*Aim of the task:* Read the data below line by line and copy each one with "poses" in it.

*The input:*
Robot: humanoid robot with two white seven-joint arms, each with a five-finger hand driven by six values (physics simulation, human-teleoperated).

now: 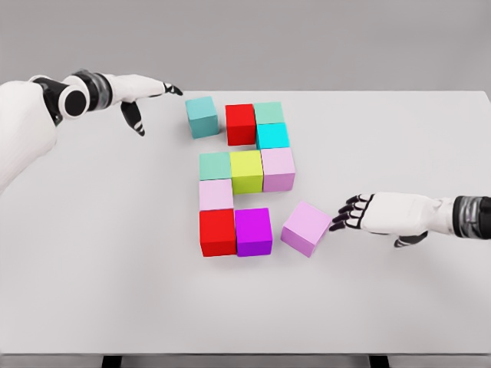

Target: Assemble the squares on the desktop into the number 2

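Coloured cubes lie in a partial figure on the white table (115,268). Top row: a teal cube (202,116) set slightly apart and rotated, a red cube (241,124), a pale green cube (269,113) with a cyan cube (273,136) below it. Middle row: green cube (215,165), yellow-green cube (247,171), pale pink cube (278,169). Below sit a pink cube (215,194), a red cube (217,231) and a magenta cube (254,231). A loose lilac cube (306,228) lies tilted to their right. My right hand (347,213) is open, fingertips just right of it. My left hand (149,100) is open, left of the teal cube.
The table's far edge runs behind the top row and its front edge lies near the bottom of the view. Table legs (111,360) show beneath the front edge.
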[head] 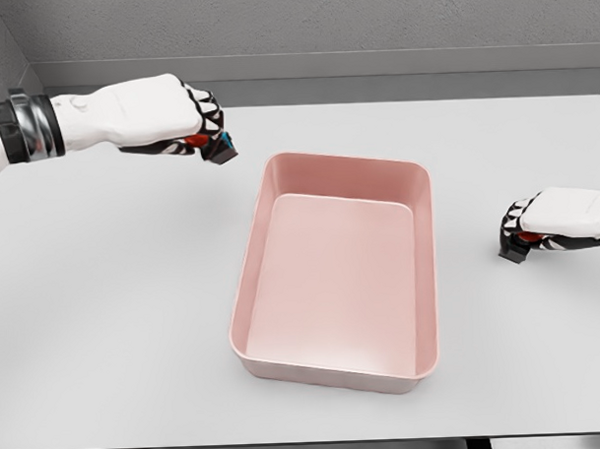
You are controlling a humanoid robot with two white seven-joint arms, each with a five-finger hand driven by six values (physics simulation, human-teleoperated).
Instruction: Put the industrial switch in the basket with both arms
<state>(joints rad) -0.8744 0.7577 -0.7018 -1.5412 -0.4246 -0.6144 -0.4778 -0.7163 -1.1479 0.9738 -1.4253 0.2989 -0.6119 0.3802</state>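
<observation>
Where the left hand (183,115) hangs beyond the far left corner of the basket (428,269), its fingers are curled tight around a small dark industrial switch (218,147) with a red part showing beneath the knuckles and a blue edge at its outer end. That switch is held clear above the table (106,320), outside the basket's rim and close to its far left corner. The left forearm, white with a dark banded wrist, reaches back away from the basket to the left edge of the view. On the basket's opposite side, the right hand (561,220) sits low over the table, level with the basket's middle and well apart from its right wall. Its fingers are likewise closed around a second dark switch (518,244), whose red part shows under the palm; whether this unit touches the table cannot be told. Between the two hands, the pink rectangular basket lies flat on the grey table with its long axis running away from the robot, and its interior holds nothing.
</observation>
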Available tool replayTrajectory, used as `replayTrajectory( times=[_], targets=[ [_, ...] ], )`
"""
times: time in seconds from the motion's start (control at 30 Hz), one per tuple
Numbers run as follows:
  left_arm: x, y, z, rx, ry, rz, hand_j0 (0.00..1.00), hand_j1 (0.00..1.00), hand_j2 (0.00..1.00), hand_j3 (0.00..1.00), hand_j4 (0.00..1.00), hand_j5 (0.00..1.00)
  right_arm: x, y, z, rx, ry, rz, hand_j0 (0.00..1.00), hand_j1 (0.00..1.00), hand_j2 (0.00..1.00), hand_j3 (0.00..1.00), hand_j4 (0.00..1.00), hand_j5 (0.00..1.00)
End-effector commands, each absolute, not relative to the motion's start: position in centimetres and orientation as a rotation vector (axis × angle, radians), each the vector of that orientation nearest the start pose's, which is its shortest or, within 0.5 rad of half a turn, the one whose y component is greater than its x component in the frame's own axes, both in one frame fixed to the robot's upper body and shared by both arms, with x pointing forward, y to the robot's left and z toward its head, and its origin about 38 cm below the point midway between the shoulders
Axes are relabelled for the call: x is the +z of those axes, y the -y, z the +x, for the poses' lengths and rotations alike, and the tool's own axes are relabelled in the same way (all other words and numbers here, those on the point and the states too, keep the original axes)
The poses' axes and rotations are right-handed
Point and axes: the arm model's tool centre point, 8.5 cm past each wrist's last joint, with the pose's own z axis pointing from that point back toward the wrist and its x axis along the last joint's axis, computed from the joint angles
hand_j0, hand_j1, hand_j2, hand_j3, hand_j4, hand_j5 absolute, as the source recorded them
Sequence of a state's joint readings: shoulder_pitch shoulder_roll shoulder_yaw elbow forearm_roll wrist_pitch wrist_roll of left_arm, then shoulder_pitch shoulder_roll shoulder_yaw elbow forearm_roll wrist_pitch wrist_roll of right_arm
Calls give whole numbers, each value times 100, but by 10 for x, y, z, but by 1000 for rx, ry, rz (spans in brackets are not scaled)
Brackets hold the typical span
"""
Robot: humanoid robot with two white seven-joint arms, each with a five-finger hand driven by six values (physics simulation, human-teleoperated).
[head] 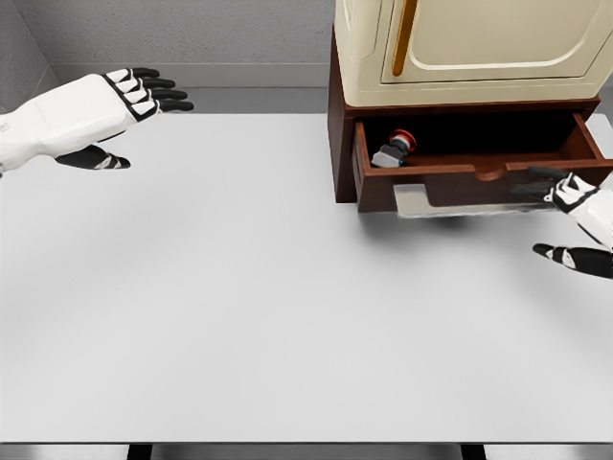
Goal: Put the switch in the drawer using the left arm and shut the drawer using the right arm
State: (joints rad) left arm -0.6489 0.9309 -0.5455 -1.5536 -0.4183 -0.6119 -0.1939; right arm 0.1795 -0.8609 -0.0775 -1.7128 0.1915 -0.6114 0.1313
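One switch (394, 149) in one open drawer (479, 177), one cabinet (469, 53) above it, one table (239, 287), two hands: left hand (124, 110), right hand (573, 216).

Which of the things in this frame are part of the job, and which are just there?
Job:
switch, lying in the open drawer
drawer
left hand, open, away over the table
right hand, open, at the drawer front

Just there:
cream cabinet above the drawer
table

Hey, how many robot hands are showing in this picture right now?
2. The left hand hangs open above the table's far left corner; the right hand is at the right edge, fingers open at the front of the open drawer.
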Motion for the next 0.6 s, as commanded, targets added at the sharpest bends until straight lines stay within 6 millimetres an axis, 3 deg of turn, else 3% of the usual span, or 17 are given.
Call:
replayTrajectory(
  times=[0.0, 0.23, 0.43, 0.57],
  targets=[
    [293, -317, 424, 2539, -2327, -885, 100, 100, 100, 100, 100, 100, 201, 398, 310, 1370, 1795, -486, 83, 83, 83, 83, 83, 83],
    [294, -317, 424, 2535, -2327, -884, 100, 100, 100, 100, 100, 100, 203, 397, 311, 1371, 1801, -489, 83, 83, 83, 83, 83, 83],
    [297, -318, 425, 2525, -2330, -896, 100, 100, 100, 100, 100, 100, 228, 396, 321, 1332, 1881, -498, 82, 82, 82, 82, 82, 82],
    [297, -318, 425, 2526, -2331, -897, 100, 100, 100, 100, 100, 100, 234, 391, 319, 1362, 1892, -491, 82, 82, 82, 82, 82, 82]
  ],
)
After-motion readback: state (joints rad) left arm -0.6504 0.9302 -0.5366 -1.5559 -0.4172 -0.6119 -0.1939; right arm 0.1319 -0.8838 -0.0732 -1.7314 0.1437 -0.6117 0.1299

*Task output:*
Axes are relabelled for the call: x is the +z of those axes, y the -y, z the +x, for the poses' lengths and rotations alike, and the tool's own axes are relabelled in the same way (all other words and numbers here, those on the point and the states too, keep the original axes)
The poses' axes and rotations are right-handed

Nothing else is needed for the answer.